The Moral Bankruptcy of the Netherlands
The Moral Bankruptcy of the Netherlands: A Nation Regressing into Fear and Antisemitism
Living in the Netherlands today as a Jew or a supporter of Israel is no longer a matter of simply holding a different political or religious opinion. It is becoming a dangerous act of defiance. In the so-called liberal heart of Europe, the space for Jews and Zionists is closing, and few seem willing to admit it.
For months now, I’ve been struggling to find a job. On paper, my resumé is solid. I have the qualifications, the experience, and the right motivation. But there’s a catch: one quick Google search reveals that I openly support Israel. That’s all it takes to make me “controversial”, not because of anything I’ve done wrong, but because I dare to speak out with facts and dignity about the Jewish state. Apparently, in modern Dutch society, that is a scarlet letter.
From Silent Cowards to Active Enablers
The Dutch often pride themselves on being tolerant and just. But history paints a different picture. During World War II, the Netherlands had one of the highest rates of Jewish deportation in Western Europe — more than 75% of its Jewish population was murdered. Yes, there were heroes, the righteous among the nations, who risked their lives to save Jews. But they were the exception. The vast majority looked away, collaborated, or remained silent.
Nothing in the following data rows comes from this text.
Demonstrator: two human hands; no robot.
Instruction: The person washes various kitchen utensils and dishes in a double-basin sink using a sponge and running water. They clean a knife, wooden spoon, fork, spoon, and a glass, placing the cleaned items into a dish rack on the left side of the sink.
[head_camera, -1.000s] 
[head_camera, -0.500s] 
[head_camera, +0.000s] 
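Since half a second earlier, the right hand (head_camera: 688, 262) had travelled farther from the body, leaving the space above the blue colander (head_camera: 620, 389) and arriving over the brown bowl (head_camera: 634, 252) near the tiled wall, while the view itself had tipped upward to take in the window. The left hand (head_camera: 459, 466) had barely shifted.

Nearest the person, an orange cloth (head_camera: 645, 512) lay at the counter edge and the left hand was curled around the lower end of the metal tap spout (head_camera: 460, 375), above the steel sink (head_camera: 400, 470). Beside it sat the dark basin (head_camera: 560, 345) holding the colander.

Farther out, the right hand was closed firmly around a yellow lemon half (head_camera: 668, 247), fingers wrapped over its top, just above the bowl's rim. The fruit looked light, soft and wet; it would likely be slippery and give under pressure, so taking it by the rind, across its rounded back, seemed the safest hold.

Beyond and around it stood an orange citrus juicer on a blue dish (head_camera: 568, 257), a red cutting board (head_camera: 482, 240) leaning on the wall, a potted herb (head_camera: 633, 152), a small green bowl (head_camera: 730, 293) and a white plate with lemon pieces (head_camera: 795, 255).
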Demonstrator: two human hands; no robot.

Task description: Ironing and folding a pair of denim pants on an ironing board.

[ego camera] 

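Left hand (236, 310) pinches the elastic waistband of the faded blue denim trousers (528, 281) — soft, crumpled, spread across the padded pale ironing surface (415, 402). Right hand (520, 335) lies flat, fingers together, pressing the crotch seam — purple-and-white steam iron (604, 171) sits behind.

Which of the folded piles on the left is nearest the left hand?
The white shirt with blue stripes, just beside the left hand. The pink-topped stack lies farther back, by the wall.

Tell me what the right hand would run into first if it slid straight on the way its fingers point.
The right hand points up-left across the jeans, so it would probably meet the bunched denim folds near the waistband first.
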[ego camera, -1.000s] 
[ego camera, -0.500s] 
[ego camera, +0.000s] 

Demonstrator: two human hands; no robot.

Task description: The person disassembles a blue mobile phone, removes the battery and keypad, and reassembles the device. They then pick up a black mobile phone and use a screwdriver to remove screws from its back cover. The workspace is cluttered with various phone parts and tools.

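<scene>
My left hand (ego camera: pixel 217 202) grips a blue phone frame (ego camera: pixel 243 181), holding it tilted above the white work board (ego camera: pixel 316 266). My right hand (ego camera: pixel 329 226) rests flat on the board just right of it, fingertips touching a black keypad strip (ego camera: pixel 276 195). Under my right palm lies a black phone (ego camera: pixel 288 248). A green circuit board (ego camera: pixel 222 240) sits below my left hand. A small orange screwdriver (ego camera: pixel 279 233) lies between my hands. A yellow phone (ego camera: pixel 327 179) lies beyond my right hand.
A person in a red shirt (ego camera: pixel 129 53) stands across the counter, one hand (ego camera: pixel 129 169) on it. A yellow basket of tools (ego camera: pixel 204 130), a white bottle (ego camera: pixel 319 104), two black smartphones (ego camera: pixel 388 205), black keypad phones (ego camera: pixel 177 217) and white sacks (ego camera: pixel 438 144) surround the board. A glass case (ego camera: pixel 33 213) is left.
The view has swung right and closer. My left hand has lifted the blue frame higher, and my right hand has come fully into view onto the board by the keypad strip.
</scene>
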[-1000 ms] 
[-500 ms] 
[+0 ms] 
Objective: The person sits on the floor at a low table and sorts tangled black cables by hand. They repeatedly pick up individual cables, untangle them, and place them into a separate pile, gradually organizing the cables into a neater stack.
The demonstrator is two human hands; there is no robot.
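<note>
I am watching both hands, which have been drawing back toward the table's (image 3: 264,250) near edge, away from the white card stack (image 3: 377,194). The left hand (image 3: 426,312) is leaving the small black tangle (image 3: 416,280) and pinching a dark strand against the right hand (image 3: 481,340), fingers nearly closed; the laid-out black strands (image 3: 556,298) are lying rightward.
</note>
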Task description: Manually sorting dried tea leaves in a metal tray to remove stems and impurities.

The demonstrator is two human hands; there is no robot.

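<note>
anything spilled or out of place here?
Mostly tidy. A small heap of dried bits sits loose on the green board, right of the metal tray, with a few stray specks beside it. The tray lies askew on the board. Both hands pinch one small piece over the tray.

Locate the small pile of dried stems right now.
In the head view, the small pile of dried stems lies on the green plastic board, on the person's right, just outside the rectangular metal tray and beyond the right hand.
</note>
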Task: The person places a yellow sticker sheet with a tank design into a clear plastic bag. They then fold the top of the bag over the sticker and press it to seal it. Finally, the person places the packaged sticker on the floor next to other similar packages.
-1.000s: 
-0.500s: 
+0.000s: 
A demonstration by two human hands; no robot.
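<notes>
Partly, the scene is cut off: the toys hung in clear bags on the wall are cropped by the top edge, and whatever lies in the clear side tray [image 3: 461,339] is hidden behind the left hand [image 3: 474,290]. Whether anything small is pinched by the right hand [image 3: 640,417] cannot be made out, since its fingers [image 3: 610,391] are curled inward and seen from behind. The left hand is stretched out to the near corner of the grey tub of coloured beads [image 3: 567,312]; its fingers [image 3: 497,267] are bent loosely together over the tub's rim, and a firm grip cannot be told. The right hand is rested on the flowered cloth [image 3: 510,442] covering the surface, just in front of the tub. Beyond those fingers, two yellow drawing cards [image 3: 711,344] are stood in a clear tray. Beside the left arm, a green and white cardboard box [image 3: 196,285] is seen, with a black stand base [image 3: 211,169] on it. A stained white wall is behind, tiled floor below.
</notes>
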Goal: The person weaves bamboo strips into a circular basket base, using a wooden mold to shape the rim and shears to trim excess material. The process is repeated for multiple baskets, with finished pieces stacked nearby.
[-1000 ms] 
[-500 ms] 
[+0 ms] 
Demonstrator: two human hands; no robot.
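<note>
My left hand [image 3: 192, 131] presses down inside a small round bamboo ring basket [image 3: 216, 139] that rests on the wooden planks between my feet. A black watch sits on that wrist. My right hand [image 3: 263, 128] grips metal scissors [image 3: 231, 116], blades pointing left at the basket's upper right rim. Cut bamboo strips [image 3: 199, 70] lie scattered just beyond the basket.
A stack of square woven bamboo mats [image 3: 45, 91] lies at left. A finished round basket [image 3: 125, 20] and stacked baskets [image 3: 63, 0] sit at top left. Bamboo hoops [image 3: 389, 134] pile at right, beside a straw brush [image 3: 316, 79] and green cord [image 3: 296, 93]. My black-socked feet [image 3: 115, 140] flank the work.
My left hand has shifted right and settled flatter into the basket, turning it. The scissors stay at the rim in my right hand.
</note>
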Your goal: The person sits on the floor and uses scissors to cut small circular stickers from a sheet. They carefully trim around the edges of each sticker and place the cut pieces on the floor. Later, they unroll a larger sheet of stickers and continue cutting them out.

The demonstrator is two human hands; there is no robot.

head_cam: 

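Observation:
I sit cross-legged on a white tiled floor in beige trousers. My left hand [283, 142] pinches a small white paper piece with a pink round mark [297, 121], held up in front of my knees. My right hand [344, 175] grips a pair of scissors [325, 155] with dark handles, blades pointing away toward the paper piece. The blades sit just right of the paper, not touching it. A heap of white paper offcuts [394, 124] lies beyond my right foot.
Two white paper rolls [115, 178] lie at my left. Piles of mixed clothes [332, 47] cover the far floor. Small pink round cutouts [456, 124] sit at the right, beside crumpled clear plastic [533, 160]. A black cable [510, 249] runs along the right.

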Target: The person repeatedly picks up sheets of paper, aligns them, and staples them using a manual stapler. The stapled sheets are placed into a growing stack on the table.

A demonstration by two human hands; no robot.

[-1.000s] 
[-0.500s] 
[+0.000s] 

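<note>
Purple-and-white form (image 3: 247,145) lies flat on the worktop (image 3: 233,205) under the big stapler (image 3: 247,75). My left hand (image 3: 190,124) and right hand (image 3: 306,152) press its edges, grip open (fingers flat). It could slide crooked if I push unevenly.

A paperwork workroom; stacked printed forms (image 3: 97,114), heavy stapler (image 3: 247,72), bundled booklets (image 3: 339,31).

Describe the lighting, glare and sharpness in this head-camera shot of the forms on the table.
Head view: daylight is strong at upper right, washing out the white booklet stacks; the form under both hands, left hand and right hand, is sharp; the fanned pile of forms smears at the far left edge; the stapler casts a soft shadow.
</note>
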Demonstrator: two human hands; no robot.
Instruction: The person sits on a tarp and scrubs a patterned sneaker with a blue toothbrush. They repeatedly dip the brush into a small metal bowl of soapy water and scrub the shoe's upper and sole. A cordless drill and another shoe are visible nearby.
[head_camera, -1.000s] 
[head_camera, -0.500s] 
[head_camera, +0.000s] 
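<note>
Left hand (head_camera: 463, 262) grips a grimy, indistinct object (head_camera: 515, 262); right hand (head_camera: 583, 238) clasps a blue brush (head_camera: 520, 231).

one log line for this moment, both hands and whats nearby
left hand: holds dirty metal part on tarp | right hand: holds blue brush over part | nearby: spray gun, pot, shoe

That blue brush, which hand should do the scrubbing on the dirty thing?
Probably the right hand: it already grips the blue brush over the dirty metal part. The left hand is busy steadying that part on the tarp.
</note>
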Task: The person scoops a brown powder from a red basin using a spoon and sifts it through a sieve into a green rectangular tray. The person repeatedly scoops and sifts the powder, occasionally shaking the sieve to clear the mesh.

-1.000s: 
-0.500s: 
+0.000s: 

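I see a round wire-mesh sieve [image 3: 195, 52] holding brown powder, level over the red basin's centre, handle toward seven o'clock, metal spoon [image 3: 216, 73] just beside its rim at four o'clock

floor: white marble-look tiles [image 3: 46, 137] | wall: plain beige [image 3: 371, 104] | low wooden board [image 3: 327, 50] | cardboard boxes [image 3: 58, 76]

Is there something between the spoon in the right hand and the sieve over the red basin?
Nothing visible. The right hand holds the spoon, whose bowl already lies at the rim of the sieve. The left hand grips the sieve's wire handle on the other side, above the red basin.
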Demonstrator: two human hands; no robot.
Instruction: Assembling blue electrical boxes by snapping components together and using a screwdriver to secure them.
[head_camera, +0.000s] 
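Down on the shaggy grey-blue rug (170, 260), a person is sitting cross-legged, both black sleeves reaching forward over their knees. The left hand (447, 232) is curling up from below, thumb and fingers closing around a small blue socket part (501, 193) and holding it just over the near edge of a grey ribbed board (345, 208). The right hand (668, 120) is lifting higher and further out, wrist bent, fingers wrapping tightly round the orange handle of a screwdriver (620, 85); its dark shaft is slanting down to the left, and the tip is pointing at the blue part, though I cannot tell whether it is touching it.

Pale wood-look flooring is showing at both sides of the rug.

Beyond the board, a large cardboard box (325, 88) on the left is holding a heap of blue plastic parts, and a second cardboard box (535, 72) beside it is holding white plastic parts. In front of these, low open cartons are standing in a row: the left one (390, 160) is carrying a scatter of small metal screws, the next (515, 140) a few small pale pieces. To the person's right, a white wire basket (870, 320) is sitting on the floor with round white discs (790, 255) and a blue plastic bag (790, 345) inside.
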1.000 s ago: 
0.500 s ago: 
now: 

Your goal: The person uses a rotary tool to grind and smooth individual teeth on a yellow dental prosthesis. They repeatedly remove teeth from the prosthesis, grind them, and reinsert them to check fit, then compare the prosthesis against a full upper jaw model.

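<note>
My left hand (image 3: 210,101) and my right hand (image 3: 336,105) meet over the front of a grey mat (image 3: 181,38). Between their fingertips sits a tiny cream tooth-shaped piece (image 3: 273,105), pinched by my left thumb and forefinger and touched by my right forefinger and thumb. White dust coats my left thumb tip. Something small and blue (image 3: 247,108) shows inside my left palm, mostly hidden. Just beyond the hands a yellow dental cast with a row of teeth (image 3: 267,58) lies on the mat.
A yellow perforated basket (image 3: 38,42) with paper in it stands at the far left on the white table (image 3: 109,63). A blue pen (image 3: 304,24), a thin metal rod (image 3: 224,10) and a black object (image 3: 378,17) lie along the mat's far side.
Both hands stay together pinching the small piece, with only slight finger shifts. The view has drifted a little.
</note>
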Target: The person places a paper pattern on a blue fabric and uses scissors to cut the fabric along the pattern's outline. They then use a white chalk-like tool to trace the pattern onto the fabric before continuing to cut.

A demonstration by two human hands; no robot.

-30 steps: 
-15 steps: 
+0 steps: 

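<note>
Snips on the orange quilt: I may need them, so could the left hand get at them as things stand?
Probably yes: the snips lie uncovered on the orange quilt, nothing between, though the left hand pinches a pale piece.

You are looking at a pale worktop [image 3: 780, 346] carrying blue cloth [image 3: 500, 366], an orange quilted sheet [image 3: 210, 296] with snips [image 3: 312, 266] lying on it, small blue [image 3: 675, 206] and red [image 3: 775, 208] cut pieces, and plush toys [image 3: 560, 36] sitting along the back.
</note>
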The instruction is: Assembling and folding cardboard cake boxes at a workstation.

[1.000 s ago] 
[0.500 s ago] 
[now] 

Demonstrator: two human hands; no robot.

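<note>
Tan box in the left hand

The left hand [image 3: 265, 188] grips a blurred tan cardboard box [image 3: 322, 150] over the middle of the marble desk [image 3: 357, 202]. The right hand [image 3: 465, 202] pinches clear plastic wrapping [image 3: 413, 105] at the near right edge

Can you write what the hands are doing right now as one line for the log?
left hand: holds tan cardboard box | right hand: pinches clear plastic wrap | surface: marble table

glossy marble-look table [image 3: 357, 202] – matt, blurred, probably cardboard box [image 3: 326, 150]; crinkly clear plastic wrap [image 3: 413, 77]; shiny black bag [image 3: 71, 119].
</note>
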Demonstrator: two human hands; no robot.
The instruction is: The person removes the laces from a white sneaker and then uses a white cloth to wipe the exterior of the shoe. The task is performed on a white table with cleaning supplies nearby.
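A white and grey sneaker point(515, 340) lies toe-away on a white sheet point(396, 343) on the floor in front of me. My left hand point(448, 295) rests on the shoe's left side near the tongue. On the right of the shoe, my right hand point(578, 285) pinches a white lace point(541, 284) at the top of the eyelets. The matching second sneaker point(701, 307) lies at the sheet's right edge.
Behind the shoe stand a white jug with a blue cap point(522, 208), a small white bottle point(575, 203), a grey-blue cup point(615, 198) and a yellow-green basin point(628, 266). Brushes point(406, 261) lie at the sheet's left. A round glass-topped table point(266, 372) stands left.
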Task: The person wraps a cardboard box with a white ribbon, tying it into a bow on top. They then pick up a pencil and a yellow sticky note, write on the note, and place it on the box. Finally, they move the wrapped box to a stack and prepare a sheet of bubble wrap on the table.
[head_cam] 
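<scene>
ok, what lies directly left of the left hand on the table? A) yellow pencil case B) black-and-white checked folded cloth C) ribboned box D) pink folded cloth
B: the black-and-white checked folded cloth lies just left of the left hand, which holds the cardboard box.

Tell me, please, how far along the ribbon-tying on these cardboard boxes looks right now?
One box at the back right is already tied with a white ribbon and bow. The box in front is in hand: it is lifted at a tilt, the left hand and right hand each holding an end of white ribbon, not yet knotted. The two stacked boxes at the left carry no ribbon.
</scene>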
Today, we live in a different era, but the moral cowardice remains eerily familiar. Instead of Nazi uniforms, we now see keffiyehs with slogans calling for the destruction of Israel proudly worn in Dutch offices. Instead of Jews being told to wear yellow stars, Jewish employees feel compelled to hide their Magen David necklaces to avoid becoming targets.
A friend of mine recently told me she watched her colleagues, at a reputable Dutch law firm, walking proudly through the office wearing keffiyehs. One even had a tote bag bearing the map of “Palestine,” erasing Israel completely. At the same time, she hid her Star of David necklace, knowing it could make her a target of ridicule, discomfort, or worse. Another friend had to report to her law firm’s director simply for respectfully challenging a deeply biased and factually incorrect post by a Muslim colleague on LinkedIn , a post that essentially vilified Israel. She wasn’t aggressive or rude. She simply disagreed. But that was enough. Her free speech stopped where the fear of offending anti-Zionists began.
This is not neutrality. This is submission to mob rule. When Jews and Israel supporters are not allowed to express a different point of view in a free society, when they are punished or silenced for doing so, we are not living in a democracy, we are reliving the dark shadows of the 1930s.
The New Antisemitism: Polite, Progressive, and Deadly
Make no mistake: today’s antisemitism wears a different mask. It no longer speaks in goose-stepping German or barks orders from fascist pulpits. It whispers through university classrooms, legal offices, and activist circles. It pretends to be concerned about “human rights” while calling for the only Jewish state in the world to be dismantled. It thrives in progressive Dutch cities where chanting “From the river to the sea”, a call for the destruction of Israel, has become mainstream.
And let’s not forget, the Netherlands has seen real consequences of this hatred. Jewish schools and synagogues need constant security. Jewish students are afraid to wear anything Jewish at university. Pro-Palestinian rallies often cross the line into antisemitic rhetoric and hate speech without consequences.
In a country where the same people who preach inclusion and diversity are silent when Jews are excluded, we see a deep moral failure. What we are witnessing is not justice. It is cowardice. It is antisemitism.
Where Do We Go From Here?
I often ask myself: will I ever be able to get a fair job again in this country? Or will every future employer choose “safety” over integrity, silence over truth? Maybe my only option is to work for Israel directly, to stand up, without shame, for a nation that stands for life, democracy, and resilience in the face of hate.
Three women, myself and two close friends, have already experienced firsthand that we are not safe being who we are in the Netherlands. And we are not alone. Many are silent, afraid, or simply exhausted. But now is not the time for silence. Now is the time to speak, write, organize, and fight back with truth.
Because the lessons of history are clear: if we do not confront this moral rot now, it will consume everything around us.
Let us not be remembered as the generation that knew and stayed silent.